On Oct 14, 2009, at 1:39 AM, Valentin Micic wrote:
> Hi Andrey,
> From your code snippet I suspect that you've opened your socket with
> {active, true} flag, which may explain excessive CPU usage -- it is
> much
> cheaper to keep excess messages in a TCP buffer, rather than as
> bunch of
> messages waiting on a process queue (for example, messages in the
> TCP buffer
> have no effect on selective receive).
> Thus, changing your code to:
> loop(Socket) ->
> receive
> {tcp, Socket, _Packet} ->
> inet:setopts( Socket, [{active, once}] ),
> loop(Socket);
> {tcp_closed, Socket} ->
> normal;
> _ ->
> loop(Socket)
> after 500 ->
> gen_tcp:send(Socket,[?PACKET]),
> loop(Socket)
> end.
> Should save some CPU cycles... don't forget to open this socket with
> initial
> {active, once}.
> As for performance difference between R12 and R13 -- not sure, but I
> think
> there is more tax to be paid for pushing bunch of messages around to a
> scheduler with a right queue.
> V/
> -----Original Message-----
> From: erlang-questions@REDACTED [mailto:erlang-
> questions@REDACTED] On
> Behalf Of Andrey Tsirulev
> Sent: 13 October 2009 08:34 PM
> To: Rapsey; erlang-questions@REDACTED
> Subject: Re: [erlang-questions] CPU load of TCP server
> Hi Sergej,
> Thanks for the hint. I moved timer to client. Now I have about 5.5%
> of CPU
> usage per each 1000 connections. I still expect it should be less..
> Andrey
> ----- Original Message -----
> From: "Rapsey" <rapsey@REDACTED>
> To: <erlang-questions@REDACTED>
> Sent: Tuesday, October 13, 2009 9:50 PM
> Subject: Re: [erlang-questions] CPU load of TCP server
>> Every time after gets executed a timer gets created (I presume).
>> With 10k
>> processes it probably makes a noticeable CPU impact.
>> Sergej
>> 2009/10/13 Andrey Tsirulev <andrey@REDACTED>
>>> Hello all,
>>> I'm exploring the possibility of using Erlang for my TCP service
>>> application (actually the game server). I've prepared test server
>>> and
>>> client
>>> applications. The test server application accepts client
>>> connections and
>>> sends 2 small (<1 Kb) packets per second to each client (and
>>> receives
>>> answers).
>>> I've met the following problems:
>>> 1) Kernel polling doesn't give any benefit with R13B02-1.
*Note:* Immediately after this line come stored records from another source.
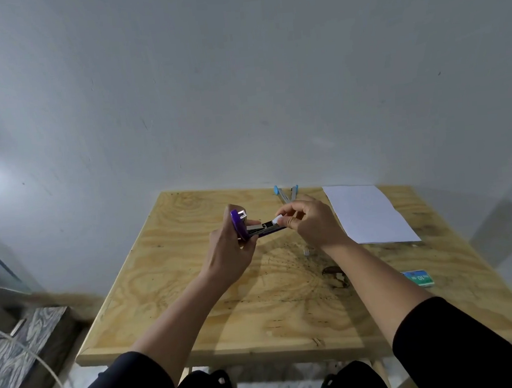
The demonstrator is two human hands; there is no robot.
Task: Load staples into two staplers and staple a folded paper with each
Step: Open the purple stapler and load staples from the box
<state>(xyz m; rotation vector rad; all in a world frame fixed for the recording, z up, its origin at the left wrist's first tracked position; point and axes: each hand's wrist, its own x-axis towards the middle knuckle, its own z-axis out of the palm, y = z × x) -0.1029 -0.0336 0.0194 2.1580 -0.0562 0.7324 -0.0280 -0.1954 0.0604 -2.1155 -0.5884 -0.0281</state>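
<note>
My left hand (233, 248) grips a purple stapler (253, 226) above the wooden table (196, 307), its lid swung up and the metal channel pointing right. My right hand (310, 223) pinches something small and white (277, 219) at the channel's right end. A blue stapler (286, 193) lies opened out at the table's far edge, partly hidden behind my right hand. A white sheet of paper (369, 213) lies flat at the far right. A small strip of staples (307, 252) rests on the table under my right wrist.
A green and blue staple box (418, 278) sits near the table's right edge. A dark knot (336, 275) marks the wood. A wall rises right behind the table. A white cable (30, 352) and a grey patterned block (20, 347) lie on the floor at left.
</note>
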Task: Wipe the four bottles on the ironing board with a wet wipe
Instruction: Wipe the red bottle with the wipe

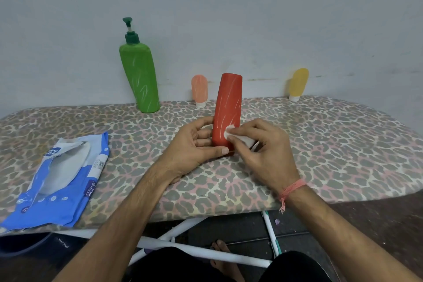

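We see the red bottle (pixel 227 107) at frame centre, standing upright on the ironing board (pixel 320 144), slightly tilted, white streaks on its face. Left hand (pixel 194 144) grips its lower part from the left, fingers curled behind it, thumb across the front near the base. Right hand (pixel 261 146) pinches a folded wet wipe (pixel 238 136) between thumb and fingers and presses its end against the bottle's lower front. Pink thread band (pixel 291 188) on the right wrist. Green pump bottle (pixel 140 75) stands upper left of centre at the board's far edge, near the wall (pixel 229 7), streaked too. Small peach tube (pixel 199 90) stands cap-down just left of and behind the red bottle; yellow tube (pixel 298 83) cap-down at upper right, well apart from the rest. Blue-and-white wipes pack (pixel 61 181) lies torn open at lower left of the board. White board legs (pixel 194 249) and a bare foot (pixel 223 252) show at bottom centre.
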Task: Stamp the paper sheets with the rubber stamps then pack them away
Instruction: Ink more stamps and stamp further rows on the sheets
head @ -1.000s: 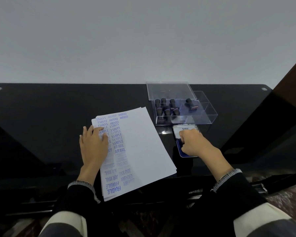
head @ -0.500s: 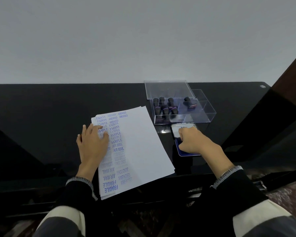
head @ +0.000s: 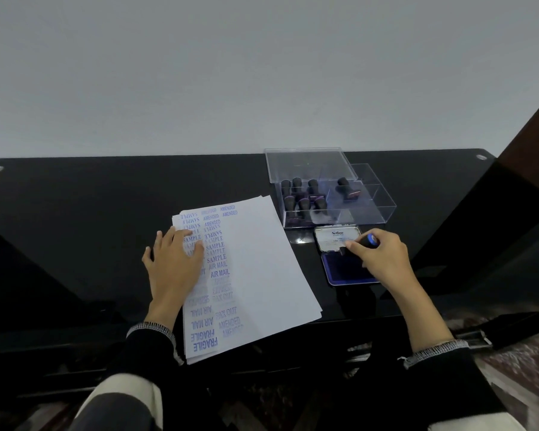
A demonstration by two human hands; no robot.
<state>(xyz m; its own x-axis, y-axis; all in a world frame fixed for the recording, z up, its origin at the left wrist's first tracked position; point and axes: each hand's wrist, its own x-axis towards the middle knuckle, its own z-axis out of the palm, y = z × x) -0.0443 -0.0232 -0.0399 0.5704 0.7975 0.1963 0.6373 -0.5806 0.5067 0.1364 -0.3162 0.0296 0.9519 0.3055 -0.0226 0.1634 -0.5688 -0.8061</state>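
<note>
Paper (head: 262,269) lies in a skewed stack on the black bench (head: 75,213), and the left hand (head: 173,265) rests flat on it with straight fingers, probably to stop the sheets sliding under a press. The top sheet carries two columns of blue marks down its left side: AMENDED, SAMPLE, AIR MAIL, FAX OUT, FRAGILE; its right side is blank. The right hand (head: 383,259) pinches a stamp (head: 369,241) by its dark handle, blue cap up, just above the open ink pad (head: 349,270), seemingly inking it. The clear box (head: 383,209) sits just behind the pad, within easy reach, holding more stamps (head: 302,194), its lid (head: 308,163) propped behind it.
</note>
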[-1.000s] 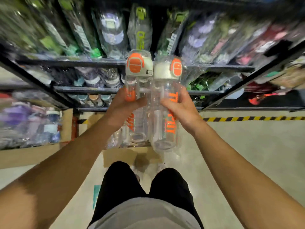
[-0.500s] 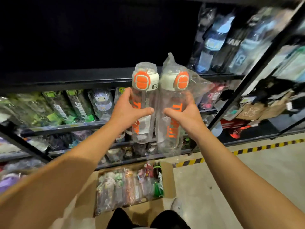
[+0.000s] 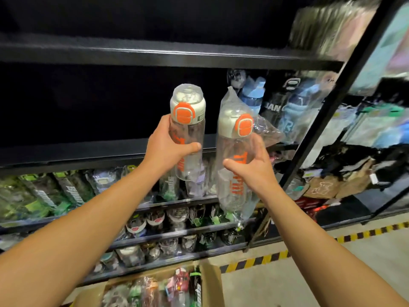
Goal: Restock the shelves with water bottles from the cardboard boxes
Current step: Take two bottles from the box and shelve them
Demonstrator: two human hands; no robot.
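From the head view, both hands are raised toward the dark shelf. The left hand wraps a clear orange-capped bottle at mid-body, upright, likely so it stands straight once set down. The right hand clasps a second bottle, bagged in plastic and slightly tilted. A cardboard box with more bottles sits below, within easy reach.

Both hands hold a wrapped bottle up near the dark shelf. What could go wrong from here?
The right hand holds the right bottle through loose plastic wrap, so it might slip. The left bottle, gripped by the left hand, could knock the shelf edge. The dark shelf hides where the bottles will stand.
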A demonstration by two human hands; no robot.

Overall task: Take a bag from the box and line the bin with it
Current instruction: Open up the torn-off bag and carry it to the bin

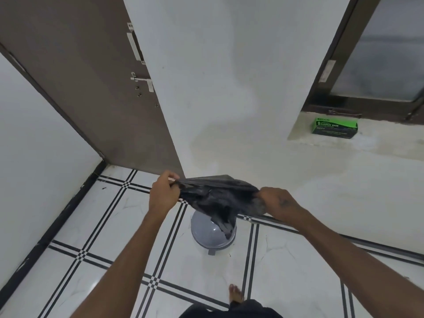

>>> 2) CPU load is too high.
>>> All the details are below.
>>> Here's my test server's `uname -a`:
>>> Linux source 2.6.29-gentoo-r5 #1 SMP Tue Aug 18 01:15:17 MSD 2009
>>> x86_64
>>> AMD Sempron(tm) Dual Core Processor 2200 AuthenticAMD GNU/Linux
>>> (I've made tests also with 2 other linux servers with different
>>> kernel
>>> versions and results were close).
>>> I've made server connection processes as simple and possible. I've
>>> tried
>>> up
>>> to 10000 concurrent connections.
>>> Test results didn't not show any visible difference between using
>>> multiple
>>> remote machines for client connections, one remote machine or
>>> localhost.
>>> I tried R13B02-1 and R12B-5 OTP versions.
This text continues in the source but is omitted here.